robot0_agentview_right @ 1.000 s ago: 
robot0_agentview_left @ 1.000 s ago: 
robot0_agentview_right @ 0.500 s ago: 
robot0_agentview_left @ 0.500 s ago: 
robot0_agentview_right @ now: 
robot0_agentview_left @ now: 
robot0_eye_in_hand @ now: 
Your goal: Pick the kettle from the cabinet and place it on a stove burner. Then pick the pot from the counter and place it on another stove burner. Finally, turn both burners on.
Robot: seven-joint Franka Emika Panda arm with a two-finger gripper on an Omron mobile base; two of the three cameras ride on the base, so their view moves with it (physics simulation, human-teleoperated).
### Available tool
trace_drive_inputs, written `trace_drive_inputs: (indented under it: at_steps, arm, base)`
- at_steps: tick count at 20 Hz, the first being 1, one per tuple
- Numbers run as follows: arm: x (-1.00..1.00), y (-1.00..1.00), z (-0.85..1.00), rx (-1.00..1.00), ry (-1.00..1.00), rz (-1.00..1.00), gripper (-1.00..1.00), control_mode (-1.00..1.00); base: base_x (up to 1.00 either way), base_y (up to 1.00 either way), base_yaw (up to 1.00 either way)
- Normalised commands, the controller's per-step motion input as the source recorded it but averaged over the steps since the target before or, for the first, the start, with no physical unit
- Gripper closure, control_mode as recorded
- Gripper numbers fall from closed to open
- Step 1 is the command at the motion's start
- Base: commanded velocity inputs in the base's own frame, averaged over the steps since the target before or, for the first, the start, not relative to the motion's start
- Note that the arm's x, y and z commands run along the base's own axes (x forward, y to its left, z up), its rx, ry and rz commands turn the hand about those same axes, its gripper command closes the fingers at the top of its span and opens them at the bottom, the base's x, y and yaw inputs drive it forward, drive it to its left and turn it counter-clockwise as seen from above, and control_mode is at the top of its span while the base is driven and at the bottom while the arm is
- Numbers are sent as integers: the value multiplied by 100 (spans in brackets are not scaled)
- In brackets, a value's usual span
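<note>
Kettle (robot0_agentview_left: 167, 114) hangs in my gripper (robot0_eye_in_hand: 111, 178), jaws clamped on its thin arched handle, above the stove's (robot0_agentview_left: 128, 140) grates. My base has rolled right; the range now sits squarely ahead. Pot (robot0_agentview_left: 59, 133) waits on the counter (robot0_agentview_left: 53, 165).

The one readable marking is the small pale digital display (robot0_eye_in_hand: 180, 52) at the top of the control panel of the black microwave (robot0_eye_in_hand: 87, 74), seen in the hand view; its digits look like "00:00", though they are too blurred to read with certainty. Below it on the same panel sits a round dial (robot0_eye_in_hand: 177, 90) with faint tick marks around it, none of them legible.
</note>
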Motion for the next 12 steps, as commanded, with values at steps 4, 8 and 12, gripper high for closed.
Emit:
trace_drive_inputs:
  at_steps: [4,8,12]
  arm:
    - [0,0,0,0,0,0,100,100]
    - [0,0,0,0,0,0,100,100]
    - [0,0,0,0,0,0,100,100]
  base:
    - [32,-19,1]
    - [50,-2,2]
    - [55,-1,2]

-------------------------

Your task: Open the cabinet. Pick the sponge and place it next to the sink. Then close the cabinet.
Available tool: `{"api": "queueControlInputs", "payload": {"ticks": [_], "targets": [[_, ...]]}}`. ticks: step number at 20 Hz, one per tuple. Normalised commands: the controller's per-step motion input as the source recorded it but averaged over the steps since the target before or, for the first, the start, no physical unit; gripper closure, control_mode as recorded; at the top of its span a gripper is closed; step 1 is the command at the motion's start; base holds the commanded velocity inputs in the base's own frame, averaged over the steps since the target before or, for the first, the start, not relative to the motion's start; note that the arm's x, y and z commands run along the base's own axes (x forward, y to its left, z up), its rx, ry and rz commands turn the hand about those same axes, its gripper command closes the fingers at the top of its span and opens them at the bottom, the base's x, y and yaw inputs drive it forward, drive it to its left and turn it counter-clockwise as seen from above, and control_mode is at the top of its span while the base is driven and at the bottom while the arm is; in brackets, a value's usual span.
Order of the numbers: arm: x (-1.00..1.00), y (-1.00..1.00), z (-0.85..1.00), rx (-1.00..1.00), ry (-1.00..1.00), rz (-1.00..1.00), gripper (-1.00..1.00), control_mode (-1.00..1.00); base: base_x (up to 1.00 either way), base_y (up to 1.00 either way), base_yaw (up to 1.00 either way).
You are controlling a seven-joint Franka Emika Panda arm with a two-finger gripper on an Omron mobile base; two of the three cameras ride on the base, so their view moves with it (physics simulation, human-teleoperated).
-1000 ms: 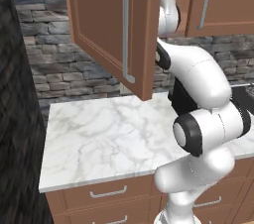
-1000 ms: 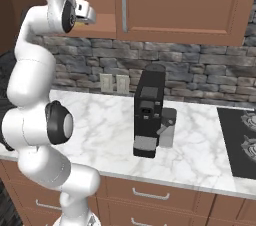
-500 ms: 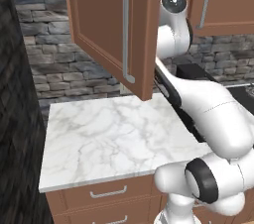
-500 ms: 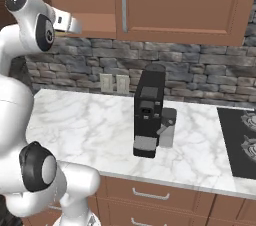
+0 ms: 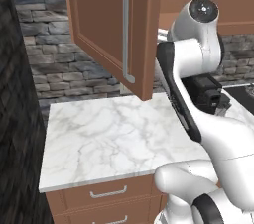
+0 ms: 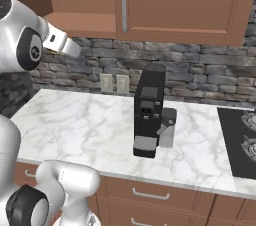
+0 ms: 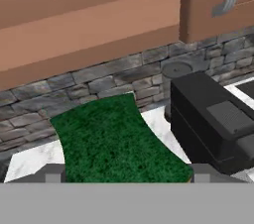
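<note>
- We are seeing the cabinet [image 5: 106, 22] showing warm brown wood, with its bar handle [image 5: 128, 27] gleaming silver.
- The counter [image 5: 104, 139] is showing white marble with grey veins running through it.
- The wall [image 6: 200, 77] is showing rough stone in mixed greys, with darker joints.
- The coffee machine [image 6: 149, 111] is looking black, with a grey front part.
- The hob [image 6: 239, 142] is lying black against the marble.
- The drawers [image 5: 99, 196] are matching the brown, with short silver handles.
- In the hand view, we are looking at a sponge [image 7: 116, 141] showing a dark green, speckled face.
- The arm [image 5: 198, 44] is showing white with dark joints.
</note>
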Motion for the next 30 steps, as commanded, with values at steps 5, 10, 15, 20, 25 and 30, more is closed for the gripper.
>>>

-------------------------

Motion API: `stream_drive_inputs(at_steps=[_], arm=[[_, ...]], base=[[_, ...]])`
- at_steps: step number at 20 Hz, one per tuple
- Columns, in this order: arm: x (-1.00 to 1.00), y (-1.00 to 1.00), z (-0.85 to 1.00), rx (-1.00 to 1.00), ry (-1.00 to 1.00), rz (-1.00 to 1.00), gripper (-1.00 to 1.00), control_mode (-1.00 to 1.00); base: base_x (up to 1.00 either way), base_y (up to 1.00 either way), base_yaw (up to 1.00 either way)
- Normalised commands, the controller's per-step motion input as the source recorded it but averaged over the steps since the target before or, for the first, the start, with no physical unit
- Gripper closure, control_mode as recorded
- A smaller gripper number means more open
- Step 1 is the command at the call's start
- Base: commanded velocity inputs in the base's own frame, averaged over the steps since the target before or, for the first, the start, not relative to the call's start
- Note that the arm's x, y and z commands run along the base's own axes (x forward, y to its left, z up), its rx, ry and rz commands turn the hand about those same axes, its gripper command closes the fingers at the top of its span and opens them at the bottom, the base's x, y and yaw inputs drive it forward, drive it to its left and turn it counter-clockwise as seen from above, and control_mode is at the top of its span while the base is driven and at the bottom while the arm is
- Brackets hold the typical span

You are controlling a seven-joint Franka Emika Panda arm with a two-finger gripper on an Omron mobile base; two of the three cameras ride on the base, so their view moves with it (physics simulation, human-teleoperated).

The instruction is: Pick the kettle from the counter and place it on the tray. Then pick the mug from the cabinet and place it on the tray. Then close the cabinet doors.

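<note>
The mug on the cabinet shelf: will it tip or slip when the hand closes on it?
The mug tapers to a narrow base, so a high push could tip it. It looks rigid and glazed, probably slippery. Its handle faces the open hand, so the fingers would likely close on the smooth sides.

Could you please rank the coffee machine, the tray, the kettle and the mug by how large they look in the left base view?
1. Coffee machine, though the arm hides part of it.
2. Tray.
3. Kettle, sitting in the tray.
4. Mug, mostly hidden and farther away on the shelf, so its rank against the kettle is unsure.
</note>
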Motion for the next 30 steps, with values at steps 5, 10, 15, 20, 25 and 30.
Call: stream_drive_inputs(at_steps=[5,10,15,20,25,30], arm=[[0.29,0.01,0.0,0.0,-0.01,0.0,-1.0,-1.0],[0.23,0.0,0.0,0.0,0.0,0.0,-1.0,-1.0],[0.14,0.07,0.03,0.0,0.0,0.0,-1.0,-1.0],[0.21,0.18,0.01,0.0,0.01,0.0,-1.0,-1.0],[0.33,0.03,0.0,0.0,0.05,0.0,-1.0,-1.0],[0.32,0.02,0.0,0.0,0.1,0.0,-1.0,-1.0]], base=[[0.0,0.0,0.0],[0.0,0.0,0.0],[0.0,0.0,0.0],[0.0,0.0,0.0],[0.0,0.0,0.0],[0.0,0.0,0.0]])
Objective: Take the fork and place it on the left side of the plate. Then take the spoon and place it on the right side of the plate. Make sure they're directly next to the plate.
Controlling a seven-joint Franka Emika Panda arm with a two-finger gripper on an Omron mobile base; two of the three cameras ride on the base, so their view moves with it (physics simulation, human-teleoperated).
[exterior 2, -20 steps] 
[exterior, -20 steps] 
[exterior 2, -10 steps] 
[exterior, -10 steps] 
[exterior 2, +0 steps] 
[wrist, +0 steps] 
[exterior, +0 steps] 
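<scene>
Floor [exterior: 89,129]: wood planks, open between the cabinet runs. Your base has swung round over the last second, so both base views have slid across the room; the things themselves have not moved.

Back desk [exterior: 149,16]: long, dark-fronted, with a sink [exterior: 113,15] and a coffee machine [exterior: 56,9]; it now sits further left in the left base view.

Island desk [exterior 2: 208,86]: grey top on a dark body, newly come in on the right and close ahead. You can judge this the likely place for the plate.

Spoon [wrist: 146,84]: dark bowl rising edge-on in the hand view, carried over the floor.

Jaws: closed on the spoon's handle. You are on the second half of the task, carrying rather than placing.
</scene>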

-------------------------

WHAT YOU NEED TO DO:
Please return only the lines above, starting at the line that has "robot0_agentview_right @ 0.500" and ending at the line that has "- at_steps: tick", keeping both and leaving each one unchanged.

RESPONSE BELOW:
robot0_agentview_right @ 0.500 s ago: 
robot0_agentview_left @ 0.500 s ago: 
robot0_agentview_right @ now: 
robot0_agentview_left @ now: 
robot0_eye_in_hand @ now: 
Your goal: Pick the kettle from the cabinet and place it on a stove burner. Then pick the pot from the counter and place it on another stove burner. Finally, turn both burners on.
Robot: seven-joint Franka Emika Panda arm with a two-finger gripper on an Omron mobile base; two of the three cameras ride on the base, so their view moves with it (physics simulation, human-teleoperated).
### Available tool
trace_drive_inputs, written `trace_drive_inputs: (indented under it: at_steps, arm, base)`
- at_steps: tick count at 20 Hz, the first being 1, one per tuple

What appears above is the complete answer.